Dicen que la distancia (Ismael Sesma)

Dicen que la distancia (Ismael Sesma)

Categoría: La caja negra

El enfado se ha llenado de silencios y lo has agradecido. Bajas al garaje con el impulso decidido de arrancar el coche y conducir. Hacer kilómetros sin rumbo, buscar la separación física, aminorar esa sensación que culebrea en tu cuerpo y zumba como una espuma que te iguala a los animales que deben estar afuera; no los ves, pero seguro que están por ahí. Salir por alguna autovía con la conciencia embotada, ya habrá tiempo de discernir el sentido de la ausencia de gritos, amenazas y ruidos. Los otros coches no existen; ves sus luces blancas o rojas como anécdotas, viajas solo.

Pisar el acelerador sin miedo, atravesar los sube y baja de yesos, los campos llenos de oscuridad, las indicaciones de pueblos y gasolineras, como si la máquina tuviese vida propia y decidiese tu destino, hasta detener el coche en algún lugar iluminado y lleno de banderas, por pura inercia. Aparcar, estirar las piernas, buscar un punto de apoyo acodado en la barra de un bar. Reconocer que los kilómetros aportan serenidad a lo sucedido; enhebran un hilo que, a pesar de todo, te mantiene unido a ella, como si la atracción mantuviese una relación inversa con la cercanía.

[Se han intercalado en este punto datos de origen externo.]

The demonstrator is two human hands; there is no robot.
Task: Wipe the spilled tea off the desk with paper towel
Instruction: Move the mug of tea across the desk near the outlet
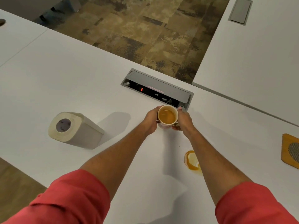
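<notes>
A cup [167, 117] full of amber tea stands on the white desk [64, 81], just in front of the open socket box. My left hand [151, 121] grips its left side and my right hand [183, 121] grips its right side, fingers curled round it. A small puddle of spilled tea [191, 160] lies on the desk nearer to me, partly hidden by my right forearm. A paper towel roll [75, 130] lies on its side to the left, apart from both hands.
An open grey socket box [157, 88] is sunk into the desk behind the cup. A wooden coaster [290, 151] lies at the right edge. A second desk [258, 54] with a closed hatch stands at the right, carpet floor between.
</notes>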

– Estoy lejos – le dirías-. Dame un par de horas y vuelvo.

Terminarías tu cerveza y volverías a casa en el disfrute del paseo, fantaseando el futuro con las ventanillas bajadas, recogiendo el hálito de la noche, llena de silencio y sosiego. Llegarías a su lado con la mirada acuosa y culpable, como una mancha de humedad que se extiende por el rostro. Ella estaría allí, como una Penélope rubia con mirada entre enfadada, escéptica y picante. Intentarías explicar, pero ella acercaría su dedo a tus labios imponiendo silencio. Entonces era suficiente; sus manos, su piel y el resto de la noche harían el resto. Eso era antes, cuando podías devorar los kilómetros antes de sentir el cansancio como un candado.

Esta vez, tu coche ha elegido otra carretera. La zona es sinuosa y tienes que esforzarte. Ves pasar paisajes desacostumbrados; la oscuridad tiene otros brillos. Paras en un bar de carretera, luminoso de colores y poco ambiente. El camarero tiene un chaleco verde a juego con la mesa de billar del fondo, en la que unos jóvenes alargan la noche entre botellines.

– No estoy lejos –le dices-. Dame una hora y vuelvo.

– Haz lo que creas. No te voy a esperar despierta –te dice.

La diferencia te punza adentro. Los días y sus tareas están anclados al calendario de tu móvil, como soldaditos de plomo alineados; ciertos e imperturbables. El sexo ahora es azul; las pieles tienen otra textura, las caricias son escasas y avaras. La distancia oscurece la atracción. Las tragaperras cantan mientras el camarero seca unas cucharillas con ademanes de autómata, sus ojos cansados se reflejan en los tuyos.

– La vida hay que tomarla como viene –te dice-.

– ¿Y cómo viene?

– Unas carambolas aderezadas con alcohol, o viceversa y a dormir, que mañana es día de nada, como hoy – continúa, llevando su mirada a la mesa de billar-.

El camarero suelta la perorata con intención de iniciar conversación, pero no estás por la labor, tu cabeza está en la conversación con ella; buscas asideros. Pagas en silencio, sales del bar y aspiras la noche; tu voluntad mira hacia adelante. A pesar del cansancio, carretera y manta, te dices. Sigues camino.